In the case of Wheatman v. Andrews, 85 N.J.L. 107; 89 A. 285, a statute was relied on in a plea as an exception and this court held that if there be an exemption in the body of the enacting clause, the party relying on the general clause must in such case negative the exemption in his pleading.

In Wright v. State (Del. Super.), 69 A. 1003, it was held that a conviction for performing worldly business on Sunday cannot be sustained, where neither the complaint nor the record negatives exemptions contained in the statute, nor shows that the business was not a work of necessity or charity.
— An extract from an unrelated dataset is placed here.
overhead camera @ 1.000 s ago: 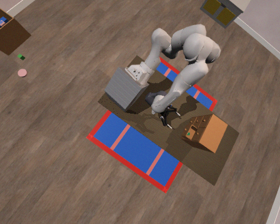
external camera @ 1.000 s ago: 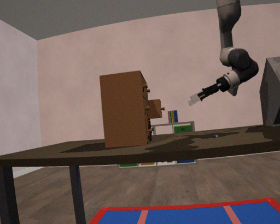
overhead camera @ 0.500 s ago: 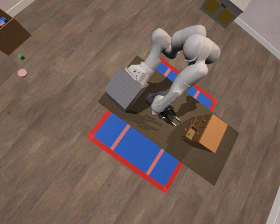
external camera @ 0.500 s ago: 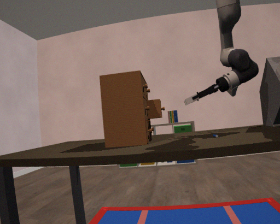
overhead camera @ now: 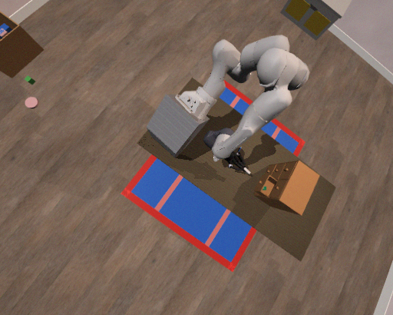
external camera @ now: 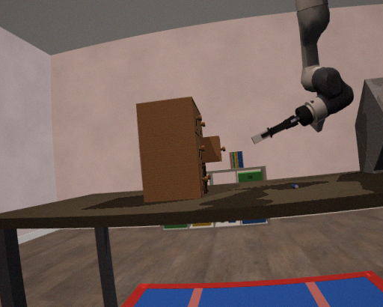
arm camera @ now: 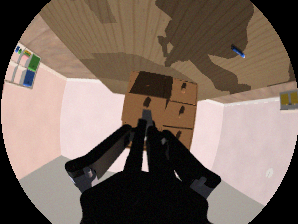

In State v. Peters, 51 N.J.L. 244; 17 A. 113, this court held that a complaint for violation of the supplement of the Game act prohibiting hunting on Sunday, except by those who observe Saturday as the Sabbath, or are gaming on their own lands, should aver that defendant was not included in those exceptions. If a penal statute contains an exemption which is imbedded in the very clause by which the

[111 NJL Page 216]

offense is described, a pleading designed to charge the offense must show that the act was not covered by the statute. Plainfield v. Watson, 57 N.J.L. 525; 31 A. 1040; Mayer v. State, 63 N.J.L. 35; 42 A. 772; Conner v. Fogg, 75 N.J.L. 245; 67 A. 338; State v. Lakewood Market Co., 84 N.J.L. 512; 88 A. 195; Dunham v. Bright, 85 N.J.L. 391; 90 A. 255.

A Sunday contract that comes within the exceptions of the act is valid and enforceable. Boruch v. SS. Peter and Paul's Orthodox Russian Church, 111 N.J.L. 116; 166 A. 723.

Failure to negative the exemptions contained in the enacting clause of the act relied upon by the defendant was fatal.

Judgment is affirmed, but since no brief was filed by the plaintiff, it shall be without costs.